Write out the following listing in full, exactly as it reads.

----- Supplied information

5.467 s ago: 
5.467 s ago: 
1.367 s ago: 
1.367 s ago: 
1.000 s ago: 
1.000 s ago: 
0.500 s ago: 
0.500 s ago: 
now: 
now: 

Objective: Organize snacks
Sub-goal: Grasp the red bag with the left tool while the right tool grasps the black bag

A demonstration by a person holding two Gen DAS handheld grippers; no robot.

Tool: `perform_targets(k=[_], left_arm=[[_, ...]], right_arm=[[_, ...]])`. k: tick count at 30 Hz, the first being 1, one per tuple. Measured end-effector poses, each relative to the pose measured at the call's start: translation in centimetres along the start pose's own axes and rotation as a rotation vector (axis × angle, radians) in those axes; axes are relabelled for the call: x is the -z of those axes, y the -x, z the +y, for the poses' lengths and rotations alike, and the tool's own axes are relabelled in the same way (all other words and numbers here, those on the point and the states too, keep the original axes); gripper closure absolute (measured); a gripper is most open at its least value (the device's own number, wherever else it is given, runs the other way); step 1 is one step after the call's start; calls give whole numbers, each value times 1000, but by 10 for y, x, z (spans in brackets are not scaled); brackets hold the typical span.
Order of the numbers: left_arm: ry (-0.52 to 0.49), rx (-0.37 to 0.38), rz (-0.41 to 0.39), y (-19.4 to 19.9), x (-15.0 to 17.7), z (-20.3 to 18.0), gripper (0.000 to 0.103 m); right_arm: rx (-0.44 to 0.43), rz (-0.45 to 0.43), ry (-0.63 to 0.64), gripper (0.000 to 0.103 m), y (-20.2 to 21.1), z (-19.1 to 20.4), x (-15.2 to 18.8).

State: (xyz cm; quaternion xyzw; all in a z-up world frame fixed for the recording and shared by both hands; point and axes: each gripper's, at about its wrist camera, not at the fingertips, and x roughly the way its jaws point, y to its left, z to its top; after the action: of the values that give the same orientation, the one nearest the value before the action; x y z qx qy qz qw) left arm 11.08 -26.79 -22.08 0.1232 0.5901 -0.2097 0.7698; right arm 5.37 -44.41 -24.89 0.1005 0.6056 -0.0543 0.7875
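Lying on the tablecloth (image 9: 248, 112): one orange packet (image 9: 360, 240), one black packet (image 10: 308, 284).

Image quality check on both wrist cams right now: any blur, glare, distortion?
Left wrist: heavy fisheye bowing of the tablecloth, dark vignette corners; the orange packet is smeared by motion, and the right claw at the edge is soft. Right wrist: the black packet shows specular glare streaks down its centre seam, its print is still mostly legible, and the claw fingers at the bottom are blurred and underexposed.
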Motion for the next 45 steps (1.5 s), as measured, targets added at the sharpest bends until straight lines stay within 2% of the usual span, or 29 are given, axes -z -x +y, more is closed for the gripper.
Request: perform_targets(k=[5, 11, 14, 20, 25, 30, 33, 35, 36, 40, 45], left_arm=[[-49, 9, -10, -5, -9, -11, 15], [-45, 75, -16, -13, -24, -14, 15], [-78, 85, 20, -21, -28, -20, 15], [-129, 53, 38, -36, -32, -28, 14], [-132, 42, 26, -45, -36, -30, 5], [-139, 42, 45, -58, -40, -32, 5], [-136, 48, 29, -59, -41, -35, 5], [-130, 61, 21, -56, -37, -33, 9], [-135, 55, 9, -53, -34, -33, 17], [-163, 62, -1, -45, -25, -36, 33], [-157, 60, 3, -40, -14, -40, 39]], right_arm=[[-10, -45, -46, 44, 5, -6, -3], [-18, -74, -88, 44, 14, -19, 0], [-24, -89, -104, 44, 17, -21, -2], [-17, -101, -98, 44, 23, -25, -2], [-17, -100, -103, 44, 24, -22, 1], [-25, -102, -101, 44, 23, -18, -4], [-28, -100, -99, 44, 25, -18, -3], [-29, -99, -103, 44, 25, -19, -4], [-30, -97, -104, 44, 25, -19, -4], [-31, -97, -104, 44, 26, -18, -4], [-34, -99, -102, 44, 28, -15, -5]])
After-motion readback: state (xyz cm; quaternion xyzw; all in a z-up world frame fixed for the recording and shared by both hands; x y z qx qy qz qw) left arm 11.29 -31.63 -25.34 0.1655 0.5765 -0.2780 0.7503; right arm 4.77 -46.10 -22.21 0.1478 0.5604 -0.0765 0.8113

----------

* [Response to this task]
5.467 s ago: 
5.467 s ago: 
1.367 s ago: 
1.367 s ago: 
1.000 s ago: 
1.000 s ago: 
0.500 s ago: 
0.500 s ago: 
now: 
now: 

Objective: Organize snacks
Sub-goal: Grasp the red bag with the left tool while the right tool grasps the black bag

A demonstration by a person holding two Gen DAS handheld grippers; no robot.

Tool: `perform_targets(k=[_], left_arm=[[_, ...]], right_arm=[[_, ...]])`. k: tick count at 30 Hz, the first being 1, one per tuple. Measured end-effector poses, each relative to the pose measured at the call's start: translation in centimetres along the start pose's own axes and rotation as a rotation vector (axis × angle, radians) in those axes; axes are relabelled for the call: x is the -z of those axes, y the -x, z the +y, for the poses' lengths and rotations alike, and the tool's own axes are relabelled in the same way (all other words and numbers here, those on the point and the states too, keep the original axes); gripper closure absolute (measured); a gripper is most open at its least value (the device's own number, wherever else it is given, runs the other way); step 1 is one step after the call's start; calls give whole numbers, each value times 1000, but by 10 for y, x, z (spans in brackets are not scaled); brackets hold the typical span.
Order of the numbers: left_arm: ry (-0.52 to 0.49), rx (-0.37 to 0.38), rz (-0.41 to 0.39), y (-19.4 to 19.9), x (-15.0 to 17.7), z (-20.3 to 18.0), gripper (0.000 to 0.103 m); right_arm: rx (-0.44 to 0.43), rz (-0.45 to 0.43), ry (-0.63 to 0.64), gripper (0.000 to 0.103 m), y (-20.2 to 21.1), z (-19.1 to 20.4), x (-15.2 to 18.8).

State: (xyz cm; quaternion xyzw; all in a z-up world frame fixed for the recording and shared by both hands; point and axes: each gripper's, at about its wrist camera, not at the fingertips, and x roughly the way its jaws point, y to its left, z to its top; after the action: of the values that give the same orientation, the one nearest the value before the action; x y z qx qy qz qw) left arm 11.08 -26.79 -22.08 0.1232 0.5901 -0.2097 0.7698; right arm 5.37 -44.41 -24.89 0.1005 0.6056 -0.0543 0.7875
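Lying on the tablecloth (image 9: 248, 112): one orange packet (image 9: 360, 240), one black packet (image 10: 308, 284).

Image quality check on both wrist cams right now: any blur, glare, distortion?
Left wrist: heavy fisheye bowing of the tablecloth, dark vignette corners; the orange packet is smeared by motion, and the right claw at the edge is soft. Right wrist: the black packet shows specular glare streaks down its centre seam, its print is still mostly legible, and the claw fingers at the bottom are blurred and underexposed.
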Motion for the next 45 steps (1.5 s), as measured, targets added at the sharpest bends until straight lines stay within 2% of the usual span, or 29 are given, axes -z -x +y, more is closed for the gripper.
Request: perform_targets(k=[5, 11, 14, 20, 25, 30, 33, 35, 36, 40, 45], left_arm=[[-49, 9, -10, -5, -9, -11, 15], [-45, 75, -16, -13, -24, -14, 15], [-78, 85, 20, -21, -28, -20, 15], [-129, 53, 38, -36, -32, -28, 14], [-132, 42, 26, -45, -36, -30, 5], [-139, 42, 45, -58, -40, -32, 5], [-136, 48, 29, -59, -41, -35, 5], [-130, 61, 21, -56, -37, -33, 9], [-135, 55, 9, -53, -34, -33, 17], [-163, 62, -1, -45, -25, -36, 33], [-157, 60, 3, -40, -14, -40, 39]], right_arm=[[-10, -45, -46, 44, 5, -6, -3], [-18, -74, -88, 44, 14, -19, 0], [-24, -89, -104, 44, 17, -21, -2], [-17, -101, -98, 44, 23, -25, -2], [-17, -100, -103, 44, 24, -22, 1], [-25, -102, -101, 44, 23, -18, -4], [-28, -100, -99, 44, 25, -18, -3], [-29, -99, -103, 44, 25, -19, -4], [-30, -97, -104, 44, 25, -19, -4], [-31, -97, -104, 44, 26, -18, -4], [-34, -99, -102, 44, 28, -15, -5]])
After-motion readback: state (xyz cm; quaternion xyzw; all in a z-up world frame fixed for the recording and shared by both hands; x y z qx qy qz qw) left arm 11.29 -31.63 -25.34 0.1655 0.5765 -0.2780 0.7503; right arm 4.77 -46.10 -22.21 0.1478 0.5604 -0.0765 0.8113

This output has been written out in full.